_Requirement_
Copy every line below precisely, leaving nothing out.

Recorded data
--------------------

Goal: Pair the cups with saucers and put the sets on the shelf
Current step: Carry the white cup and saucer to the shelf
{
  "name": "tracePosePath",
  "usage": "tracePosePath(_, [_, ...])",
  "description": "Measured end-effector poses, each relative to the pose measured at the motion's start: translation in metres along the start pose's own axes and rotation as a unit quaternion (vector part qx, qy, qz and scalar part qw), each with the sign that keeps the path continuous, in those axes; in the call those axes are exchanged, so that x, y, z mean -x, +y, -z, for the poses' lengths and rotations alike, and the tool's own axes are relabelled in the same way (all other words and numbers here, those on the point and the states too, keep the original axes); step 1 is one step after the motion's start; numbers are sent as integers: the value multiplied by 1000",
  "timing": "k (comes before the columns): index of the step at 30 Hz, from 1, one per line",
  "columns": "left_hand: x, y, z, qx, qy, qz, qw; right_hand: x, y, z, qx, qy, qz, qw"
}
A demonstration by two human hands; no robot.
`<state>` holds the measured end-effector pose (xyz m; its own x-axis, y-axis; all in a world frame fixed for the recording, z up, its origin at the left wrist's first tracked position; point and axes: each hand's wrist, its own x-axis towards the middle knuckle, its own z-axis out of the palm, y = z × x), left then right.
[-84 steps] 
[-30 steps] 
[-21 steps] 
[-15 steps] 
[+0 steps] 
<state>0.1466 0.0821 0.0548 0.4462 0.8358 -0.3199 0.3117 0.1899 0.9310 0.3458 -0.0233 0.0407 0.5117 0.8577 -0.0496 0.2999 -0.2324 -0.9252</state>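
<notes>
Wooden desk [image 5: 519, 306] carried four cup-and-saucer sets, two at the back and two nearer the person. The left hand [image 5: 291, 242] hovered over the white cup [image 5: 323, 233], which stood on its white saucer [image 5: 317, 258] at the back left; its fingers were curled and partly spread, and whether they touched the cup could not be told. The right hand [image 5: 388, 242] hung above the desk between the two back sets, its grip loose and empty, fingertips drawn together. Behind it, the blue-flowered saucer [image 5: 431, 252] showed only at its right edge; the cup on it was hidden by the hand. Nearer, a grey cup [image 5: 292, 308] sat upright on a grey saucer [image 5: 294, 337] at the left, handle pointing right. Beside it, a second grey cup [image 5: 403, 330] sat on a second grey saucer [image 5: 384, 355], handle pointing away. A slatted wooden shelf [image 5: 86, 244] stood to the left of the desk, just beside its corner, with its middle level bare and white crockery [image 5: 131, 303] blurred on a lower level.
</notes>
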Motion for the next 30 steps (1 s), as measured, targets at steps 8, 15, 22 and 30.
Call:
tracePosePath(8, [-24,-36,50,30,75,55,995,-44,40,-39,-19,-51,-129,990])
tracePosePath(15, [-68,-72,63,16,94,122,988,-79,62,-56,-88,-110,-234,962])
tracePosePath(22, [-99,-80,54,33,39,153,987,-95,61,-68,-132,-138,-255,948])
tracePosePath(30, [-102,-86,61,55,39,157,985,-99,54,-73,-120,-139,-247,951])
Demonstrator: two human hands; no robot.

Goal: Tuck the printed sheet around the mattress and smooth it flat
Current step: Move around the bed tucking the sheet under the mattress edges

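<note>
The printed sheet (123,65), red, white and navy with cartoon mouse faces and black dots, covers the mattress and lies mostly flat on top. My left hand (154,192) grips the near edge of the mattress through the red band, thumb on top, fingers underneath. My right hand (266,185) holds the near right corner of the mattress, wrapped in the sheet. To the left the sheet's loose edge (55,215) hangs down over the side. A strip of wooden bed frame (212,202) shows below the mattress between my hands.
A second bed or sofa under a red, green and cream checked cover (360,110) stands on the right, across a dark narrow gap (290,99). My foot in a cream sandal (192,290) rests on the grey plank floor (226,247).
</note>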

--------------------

_Output of the exercise_
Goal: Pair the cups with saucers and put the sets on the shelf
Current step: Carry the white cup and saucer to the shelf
{
  "name": "tracePosePath",
  "usage": "tracePosePath(_, [_, ...])",
  "description": "Measured end-effector poses, each relative to the pose measured at the motion's start: translation in metres along the start pose's own axes and rotation as a unit quaternion (vector part qx, qy, qz and scalar part qw), each with the sign that keeps the path continuous, in those axes; in the call those axes are exchanged, so that x, y, z mean -x, +y, -z, for the poses' lengths and rotations alike, and the tool's own axes are relabelled in the same way (all other words and numbers here, those on the point and the states too, keep the original axes); step 1 is one step after the motion's start; numbers are sent as integers: the value multiplied by 1000",
  "timing": "k (comes before the columns): index of the step at 30 Hz, from 1, one per line",
  "columns": "left_hand: x, y, z, qx, qy, qz, qw; right_hand: x, y, z, qx, qy, qz, qw"
}
A demonstration by two human hands; no robot.
`<state>` holds the measured end-effector pose (xyz m; its own x-axis, y-axis; all in a world frame fixed for the recording, z up, its origin at the left wrist's first tracked position; point and axes: each hand's wrist, its own x-axis towards the middle knuckle, its own z-axis out of the palm, y = z × x), left then right.
[-84 steps] 
[-30 steps] 
[-21 steps] 
[-15 steps] 
[+0 steps] 
<state>0.1466 0.0821 0.0548 0.4462 0.8358 -0.3199 0.3117 0.1899 0.9310 0.3458 -0.0233 0.0407 0.5117 0.8577 -0.0496 0.2999 -0.2324 -0.9252</state>
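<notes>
Wooden desk [image 5: 519, 306] carried four cup-and-saucer sets, two at the back and two nearer the person. The left hand [image 5: 291, 242] hovered over the white cup [image 5: 323, 233], which stood on its white saucer [image 5: 317, 258] at the back left; its fingers were curled and partly spread, and whether they touched the cup could not be told. The right hand [image 5: 388, 242] hung above the desk between the two back sets, its grip loose and empty, fingertips drawn together. Behind it, the blue-flowered saucer [image 5: 431, 252] showed only at its right edge; the cup on it was hidden by the hand. Nearer, a grey cup [image 5: 292, 308] sat upright on a grey saucer [image 5: 294, 337] at the left, handle pointing right. Beside it, a second grey cup [image 5: 403, 330] sat on a second grey saucer [image 5: 384, 355], handle pointing away. A slatted wooden shelf [image 5: 86, 244] stood to the left of the desk, just beside its corner, with its middle level bare and white crockery [image 5: 131, 303] blurred on a lower level.
</notes>
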Motion for the next 30 steps (1 s), as measured, targets at steps 8, 15, 22 and 30.
Call:
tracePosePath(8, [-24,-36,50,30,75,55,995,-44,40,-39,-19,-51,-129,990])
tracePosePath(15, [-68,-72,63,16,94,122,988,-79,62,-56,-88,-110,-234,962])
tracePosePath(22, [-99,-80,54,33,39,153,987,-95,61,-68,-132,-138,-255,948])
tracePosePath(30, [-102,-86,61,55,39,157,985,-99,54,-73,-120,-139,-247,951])
Demonstrator: two human hands; no robot.

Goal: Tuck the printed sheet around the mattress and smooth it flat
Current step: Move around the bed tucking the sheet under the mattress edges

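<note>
The printed sheet (123,65), red, white and navy with cartoon mouse faces and black dots, covers the mattress and lies mostly flat on top. My left hand (154,192) grips the near edge of the mattress through the red band, thumb on top, fingers underneath. My right hand (266,185) holds the near right corner of the mattress, wrapped in the sheet. To the left the sheet's loose edge (55,215) hangs down over the side. A strip of wooden bed frame (212,202) shows below the mattress between my hands.
A second bed or sofa under a red, green and cream checked cover (360,110) stands on the right, across a dark narrow gap (290,99). My foot in a cream sandal (192,290) rests on the grey plank floor (226,247).
</note>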

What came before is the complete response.